Goal of the exercise => Please copy each line of the data that includes the string "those".

Supplied records =>
== Segment start ==
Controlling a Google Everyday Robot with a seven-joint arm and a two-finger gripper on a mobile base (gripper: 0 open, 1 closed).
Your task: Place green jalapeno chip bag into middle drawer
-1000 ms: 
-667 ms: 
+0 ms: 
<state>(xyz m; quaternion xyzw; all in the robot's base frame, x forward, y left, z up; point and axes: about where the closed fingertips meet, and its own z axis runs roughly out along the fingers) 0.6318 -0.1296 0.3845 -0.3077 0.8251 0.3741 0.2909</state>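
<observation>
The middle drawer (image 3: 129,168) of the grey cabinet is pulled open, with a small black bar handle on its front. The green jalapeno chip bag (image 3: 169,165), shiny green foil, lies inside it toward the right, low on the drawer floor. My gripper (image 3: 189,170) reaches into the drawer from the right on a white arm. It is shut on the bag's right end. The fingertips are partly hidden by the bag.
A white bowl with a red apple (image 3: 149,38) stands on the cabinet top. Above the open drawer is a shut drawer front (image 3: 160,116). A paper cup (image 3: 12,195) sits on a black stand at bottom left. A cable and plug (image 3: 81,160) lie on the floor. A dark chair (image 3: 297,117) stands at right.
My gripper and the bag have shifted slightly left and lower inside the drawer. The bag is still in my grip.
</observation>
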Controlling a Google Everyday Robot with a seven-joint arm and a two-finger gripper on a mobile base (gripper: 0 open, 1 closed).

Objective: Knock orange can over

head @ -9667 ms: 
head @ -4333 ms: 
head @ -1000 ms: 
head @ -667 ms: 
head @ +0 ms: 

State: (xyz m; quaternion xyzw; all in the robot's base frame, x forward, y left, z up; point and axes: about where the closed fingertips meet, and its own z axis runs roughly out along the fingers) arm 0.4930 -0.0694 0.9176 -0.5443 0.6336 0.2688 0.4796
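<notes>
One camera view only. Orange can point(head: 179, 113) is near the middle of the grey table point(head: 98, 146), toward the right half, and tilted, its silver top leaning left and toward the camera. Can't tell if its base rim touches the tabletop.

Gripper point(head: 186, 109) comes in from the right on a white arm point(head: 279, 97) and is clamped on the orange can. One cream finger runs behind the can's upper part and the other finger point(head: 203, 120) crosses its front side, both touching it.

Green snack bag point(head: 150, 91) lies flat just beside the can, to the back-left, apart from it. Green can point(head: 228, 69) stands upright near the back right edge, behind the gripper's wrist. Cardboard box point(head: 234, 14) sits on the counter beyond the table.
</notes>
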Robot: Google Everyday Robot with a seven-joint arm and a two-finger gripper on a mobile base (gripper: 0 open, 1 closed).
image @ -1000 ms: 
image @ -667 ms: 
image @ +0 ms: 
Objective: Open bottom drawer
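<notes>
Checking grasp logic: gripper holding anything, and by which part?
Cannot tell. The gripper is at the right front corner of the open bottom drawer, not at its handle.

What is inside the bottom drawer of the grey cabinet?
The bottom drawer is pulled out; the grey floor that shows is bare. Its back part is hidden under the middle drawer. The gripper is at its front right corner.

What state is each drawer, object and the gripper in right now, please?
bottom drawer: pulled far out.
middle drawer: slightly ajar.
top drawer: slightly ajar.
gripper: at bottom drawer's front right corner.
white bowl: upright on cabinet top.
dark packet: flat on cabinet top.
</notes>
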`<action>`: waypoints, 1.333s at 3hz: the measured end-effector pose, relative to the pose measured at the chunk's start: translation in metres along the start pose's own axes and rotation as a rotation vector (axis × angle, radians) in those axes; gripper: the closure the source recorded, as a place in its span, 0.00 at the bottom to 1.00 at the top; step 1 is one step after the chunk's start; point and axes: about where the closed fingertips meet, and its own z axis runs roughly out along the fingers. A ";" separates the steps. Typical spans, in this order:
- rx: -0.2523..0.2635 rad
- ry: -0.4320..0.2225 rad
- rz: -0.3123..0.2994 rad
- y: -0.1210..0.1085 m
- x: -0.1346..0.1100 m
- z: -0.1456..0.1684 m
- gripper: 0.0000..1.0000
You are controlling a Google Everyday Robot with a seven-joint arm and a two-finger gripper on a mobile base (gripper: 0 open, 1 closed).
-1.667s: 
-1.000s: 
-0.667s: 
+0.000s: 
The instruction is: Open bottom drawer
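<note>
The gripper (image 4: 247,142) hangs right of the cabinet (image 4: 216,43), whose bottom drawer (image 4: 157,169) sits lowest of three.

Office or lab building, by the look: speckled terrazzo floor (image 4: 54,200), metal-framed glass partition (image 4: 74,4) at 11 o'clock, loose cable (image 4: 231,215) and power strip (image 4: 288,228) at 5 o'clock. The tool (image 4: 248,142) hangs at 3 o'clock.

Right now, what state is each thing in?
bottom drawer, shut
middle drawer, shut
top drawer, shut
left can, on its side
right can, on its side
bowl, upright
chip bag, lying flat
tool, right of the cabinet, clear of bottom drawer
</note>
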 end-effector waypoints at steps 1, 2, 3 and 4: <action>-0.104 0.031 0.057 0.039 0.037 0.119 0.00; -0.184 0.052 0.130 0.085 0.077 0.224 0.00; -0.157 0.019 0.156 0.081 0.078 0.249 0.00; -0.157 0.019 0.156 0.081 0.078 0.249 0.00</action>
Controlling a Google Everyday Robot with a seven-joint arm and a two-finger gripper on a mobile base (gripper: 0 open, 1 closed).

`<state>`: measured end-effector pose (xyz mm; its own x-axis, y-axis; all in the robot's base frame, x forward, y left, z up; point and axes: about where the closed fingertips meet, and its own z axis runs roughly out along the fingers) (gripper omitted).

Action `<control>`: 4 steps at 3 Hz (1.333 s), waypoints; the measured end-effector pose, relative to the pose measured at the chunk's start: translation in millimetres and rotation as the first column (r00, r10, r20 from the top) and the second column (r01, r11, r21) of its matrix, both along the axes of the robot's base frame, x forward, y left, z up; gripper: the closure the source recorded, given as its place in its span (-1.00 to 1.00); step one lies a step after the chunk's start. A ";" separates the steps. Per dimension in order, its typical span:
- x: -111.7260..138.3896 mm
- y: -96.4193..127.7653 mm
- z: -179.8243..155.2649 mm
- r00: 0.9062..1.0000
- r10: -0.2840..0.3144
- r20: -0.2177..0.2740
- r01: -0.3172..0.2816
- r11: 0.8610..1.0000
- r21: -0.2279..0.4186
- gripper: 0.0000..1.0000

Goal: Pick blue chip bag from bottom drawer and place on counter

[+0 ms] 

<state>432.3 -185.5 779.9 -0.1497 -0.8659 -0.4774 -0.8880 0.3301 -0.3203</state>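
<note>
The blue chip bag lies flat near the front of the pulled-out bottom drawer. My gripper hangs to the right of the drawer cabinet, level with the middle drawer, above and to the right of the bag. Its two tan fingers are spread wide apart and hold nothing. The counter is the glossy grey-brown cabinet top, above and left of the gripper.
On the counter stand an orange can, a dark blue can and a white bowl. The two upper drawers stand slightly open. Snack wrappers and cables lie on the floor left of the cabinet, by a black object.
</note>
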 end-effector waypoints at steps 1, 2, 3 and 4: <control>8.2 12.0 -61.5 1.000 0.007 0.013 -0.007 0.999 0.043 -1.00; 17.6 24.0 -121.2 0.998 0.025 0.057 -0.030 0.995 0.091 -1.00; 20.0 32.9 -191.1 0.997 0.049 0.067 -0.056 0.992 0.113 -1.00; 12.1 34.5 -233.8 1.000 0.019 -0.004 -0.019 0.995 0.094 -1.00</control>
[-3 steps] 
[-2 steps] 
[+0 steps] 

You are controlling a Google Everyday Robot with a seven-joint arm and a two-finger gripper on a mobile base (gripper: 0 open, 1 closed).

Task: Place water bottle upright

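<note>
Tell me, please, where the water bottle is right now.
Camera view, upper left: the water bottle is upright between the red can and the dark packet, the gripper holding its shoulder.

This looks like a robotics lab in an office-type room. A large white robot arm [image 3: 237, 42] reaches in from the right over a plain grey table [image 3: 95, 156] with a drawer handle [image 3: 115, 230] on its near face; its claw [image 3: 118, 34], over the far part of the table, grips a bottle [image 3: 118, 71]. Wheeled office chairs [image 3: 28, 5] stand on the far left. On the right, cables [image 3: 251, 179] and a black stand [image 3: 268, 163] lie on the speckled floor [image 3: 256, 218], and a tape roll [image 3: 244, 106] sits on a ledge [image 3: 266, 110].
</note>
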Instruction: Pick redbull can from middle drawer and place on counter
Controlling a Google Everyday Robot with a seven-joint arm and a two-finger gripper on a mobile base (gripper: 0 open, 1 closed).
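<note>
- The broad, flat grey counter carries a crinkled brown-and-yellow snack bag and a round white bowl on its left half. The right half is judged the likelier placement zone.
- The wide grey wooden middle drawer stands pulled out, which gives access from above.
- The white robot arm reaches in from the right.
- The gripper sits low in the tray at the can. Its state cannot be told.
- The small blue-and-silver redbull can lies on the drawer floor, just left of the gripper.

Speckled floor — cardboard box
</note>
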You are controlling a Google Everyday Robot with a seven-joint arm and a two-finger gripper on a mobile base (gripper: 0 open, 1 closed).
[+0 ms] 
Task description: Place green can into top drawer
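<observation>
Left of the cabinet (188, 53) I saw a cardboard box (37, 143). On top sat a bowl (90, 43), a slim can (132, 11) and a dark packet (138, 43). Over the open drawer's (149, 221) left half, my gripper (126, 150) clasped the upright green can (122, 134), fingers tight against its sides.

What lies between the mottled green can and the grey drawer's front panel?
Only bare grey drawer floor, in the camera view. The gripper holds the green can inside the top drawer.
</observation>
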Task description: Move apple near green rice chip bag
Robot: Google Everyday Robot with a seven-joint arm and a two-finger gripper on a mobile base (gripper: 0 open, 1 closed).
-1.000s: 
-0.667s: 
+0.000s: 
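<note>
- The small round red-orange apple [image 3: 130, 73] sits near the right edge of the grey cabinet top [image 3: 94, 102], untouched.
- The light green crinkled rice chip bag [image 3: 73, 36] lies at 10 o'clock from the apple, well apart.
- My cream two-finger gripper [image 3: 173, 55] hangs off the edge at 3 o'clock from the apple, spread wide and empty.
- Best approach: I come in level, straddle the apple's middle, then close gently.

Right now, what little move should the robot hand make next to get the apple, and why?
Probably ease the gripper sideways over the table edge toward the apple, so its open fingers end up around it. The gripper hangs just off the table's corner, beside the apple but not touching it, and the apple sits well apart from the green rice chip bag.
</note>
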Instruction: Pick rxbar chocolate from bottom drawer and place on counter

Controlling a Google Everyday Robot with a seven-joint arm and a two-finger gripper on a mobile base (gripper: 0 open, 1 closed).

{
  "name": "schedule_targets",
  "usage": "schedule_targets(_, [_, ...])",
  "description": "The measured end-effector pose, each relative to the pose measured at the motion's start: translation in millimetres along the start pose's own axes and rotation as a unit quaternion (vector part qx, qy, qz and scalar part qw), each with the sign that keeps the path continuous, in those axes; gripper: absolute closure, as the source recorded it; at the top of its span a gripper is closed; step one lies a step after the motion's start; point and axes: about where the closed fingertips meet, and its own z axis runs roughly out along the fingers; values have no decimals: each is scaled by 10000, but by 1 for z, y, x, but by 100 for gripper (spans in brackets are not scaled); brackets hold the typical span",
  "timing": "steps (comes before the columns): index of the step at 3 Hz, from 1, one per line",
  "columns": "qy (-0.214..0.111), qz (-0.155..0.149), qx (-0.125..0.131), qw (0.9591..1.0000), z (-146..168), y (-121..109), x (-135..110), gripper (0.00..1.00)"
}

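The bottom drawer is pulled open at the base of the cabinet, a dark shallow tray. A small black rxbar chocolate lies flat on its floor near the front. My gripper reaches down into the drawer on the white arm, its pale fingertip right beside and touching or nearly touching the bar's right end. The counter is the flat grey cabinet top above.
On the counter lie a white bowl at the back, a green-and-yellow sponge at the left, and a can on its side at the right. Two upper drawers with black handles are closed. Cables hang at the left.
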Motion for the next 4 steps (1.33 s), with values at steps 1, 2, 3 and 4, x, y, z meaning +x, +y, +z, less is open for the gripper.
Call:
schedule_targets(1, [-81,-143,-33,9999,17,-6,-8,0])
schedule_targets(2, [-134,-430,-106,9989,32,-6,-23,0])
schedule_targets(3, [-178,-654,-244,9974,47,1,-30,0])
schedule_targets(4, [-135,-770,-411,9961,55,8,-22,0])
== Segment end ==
Solved exercise =>
`<action>`: waypoints, 1.333s at 3hz: the measured end-effector pose, relative to the pose measured at the chunk's start: translation in metres along the start pose's own axes and rotation as a rotation vector (axis × angle, radians) in those axes; gripper: the closure the source recorded, as a place in its span, 0.00 at the bottom to 1.00 at the top; step 1 is one step after the chunk's start; point and axes: about where the closed fingertips meet, and its own z axis runs roughly out along the fingers. A ";" separates the steps. Typical spans, in this order:
  "description": "The measured end-effector pose, each relative to the pose measured at the motion's start: translation in millimetres along the start pose's own axes and rotation as a unit quaternion (vector part qx, qy, qz and scalar part qw), each with the sign that keeps the path continuous, in those axes; gripper: absolute closure, as the source recorded it; at the top of its span a gripper is closed; step one lies a step after the motion's start; point and axes: about where the closed fingertips meet, and its own z axis runs roughly out along the fingers; values have no decimals: each is scaled by 10000, but by 1 for z, y, x, but by 100 for gripper (spans in brackets are not scaled); brackets hold the typical span",

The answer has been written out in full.